June 24, 2021 – The Labor Department reported that 411,000 Americans filed new claims for state unemployment benefits. Economists surveyed by Dow Jones expected 380,000 new jobless claims. The previous week’s level was revised up by 6,000 from 412,000 to 418,000. The four-week moving average was 397,750, an increase of 1,500 from the previous week’s revised average. The previous week’s average was revised up by 1,250 from 395,000 to 396,250. Despite falling new jobless claims, almost 16 million Americans were still on some form of government assistance through all unemployment programs as of early June.
“While progress in claims filings may have stalled in recent weeks, the change has been subtle so resist the urge to read too much into it or characterize things as getting worse,” Greg McBride, Bankrate’s chief financial analyst, wrote in an email. “Continuing claims, after all, did move slightly lower, and are at the lowest since the onset in March 2020.”
“Economic reopening and a strengthening labor market should lead to renewed declines in unemployment filings, with the summer months promising to bring us closer to the normal we’ve all been craving,” Mr.
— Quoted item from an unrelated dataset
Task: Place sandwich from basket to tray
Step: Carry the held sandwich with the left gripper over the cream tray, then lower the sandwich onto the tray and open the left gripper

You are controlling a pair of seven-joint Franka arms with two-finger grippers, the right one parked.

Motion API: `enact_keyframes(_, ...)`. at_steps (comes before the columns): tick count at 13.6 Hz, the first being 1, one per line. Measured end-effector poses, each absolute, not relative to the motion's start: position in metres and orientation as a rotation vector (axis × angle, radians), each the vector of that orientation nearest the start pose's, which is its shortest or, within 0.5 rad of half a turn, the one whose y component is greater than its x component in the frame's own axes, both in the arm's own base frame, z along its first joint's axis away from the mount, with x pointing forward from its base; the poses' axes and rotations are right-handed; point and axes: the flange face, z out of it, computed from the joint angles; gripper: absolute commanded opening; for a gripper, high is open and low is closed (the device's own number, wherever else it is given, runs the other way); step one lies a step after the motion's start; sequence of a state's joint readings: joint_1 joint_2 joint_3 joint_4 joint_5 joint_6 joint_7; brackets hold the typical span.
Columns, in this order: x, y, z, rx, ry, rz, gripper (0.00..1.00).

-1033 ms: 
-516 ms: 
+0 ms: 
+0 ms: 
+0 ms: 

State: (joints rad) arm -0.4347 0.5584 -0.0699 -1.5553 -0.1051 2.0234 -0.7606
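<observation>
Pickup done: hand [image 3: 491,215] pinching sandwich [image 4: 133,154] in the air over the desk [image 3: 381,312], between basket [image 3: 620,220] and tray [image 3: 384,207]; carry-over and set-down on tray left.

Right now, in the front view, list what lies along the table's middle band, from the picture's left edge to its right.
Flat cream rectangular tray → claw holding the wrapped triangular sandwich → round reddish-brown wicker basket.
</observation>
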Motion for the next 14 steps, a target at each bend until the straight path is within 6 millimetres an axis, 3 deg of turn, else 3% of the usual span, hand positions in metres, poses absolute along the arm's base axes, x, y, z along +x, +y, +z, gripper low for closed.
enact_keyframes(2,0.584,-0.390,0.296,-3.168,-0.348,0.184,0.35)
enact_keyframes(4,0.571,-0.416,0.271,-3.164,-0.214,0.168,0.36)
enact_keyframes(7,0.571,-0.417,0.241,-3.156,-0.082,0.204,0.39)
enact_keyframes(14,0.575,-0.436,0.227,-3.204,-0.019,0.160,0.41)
McBride said.
During the week, 51 states reported 5,950,167 continued weekly claims for Pandemic Unemployment Assistance benefits and 51 states reported 5,273,180 continued claims for Pandemic Emergency Unemployment Compensation benefits. The highest insured unemployment rates in the week were in the Virgin Islands (19.5), Rhode Island (4.8), Nevada (4.5), California (3.9), Connecticut (3.9), Puerto Rico (3.9), Alaska (3.7), Illinois (3.6), New York (3.6), and District of Columbia (3.2). The largest increases in initial claims for the week were in Pennsylvania (+21,905), California (+15,131), Kentucky (+9,172), Florida (+3,344), and Texas (+3,127), while the largest decreases were in Michigan (-5,615), Delaware (-2,516), Washington (-1,998), Tennessee (-1,746), and Alabama (-1,706).
Talent Expert Weighs In
Johnny Cooper, founder and principal of Cooper Coleman, a full-service recruiting and consulting firm partnering exclusively with non-profit organizations, foundations, and research and academic institutions to drive meaningful growth, has spent his career as a non-profit leader focused on fundraising and organizational leadership.
Mr. Cooper recently sat down with Hunt Scanlon Media to discuss the pandemic, hiring, and how his firm has adjusted to working with clients and candidates during the post pandemic era. Following are excerpts from that discussion.
Johnny, many are optimistic about a return to normalcy by the end of the summer. What are your thoughts about the recovery?
Cooper Coleman is exclusively focused on serving non-profit organizations throughout the social sector. For most, the events over the past year and a half have heightened demand for their services and introduced new challenges for funding their missions. While these challenges have prompted organizations and leaders to re-examine their business models, they also present new opportunities for adapting service delivery and increasing efficiency and impact throughout their communities. More than ever, this has put a premium on having the right leadership in place. As a result, clients have turned to us for insight and guidance as they contemplate future changes and assess their leadership requirements and organizational structures. We expect that the remainder of the year will be a dynamic period, and search activity will continue to increase.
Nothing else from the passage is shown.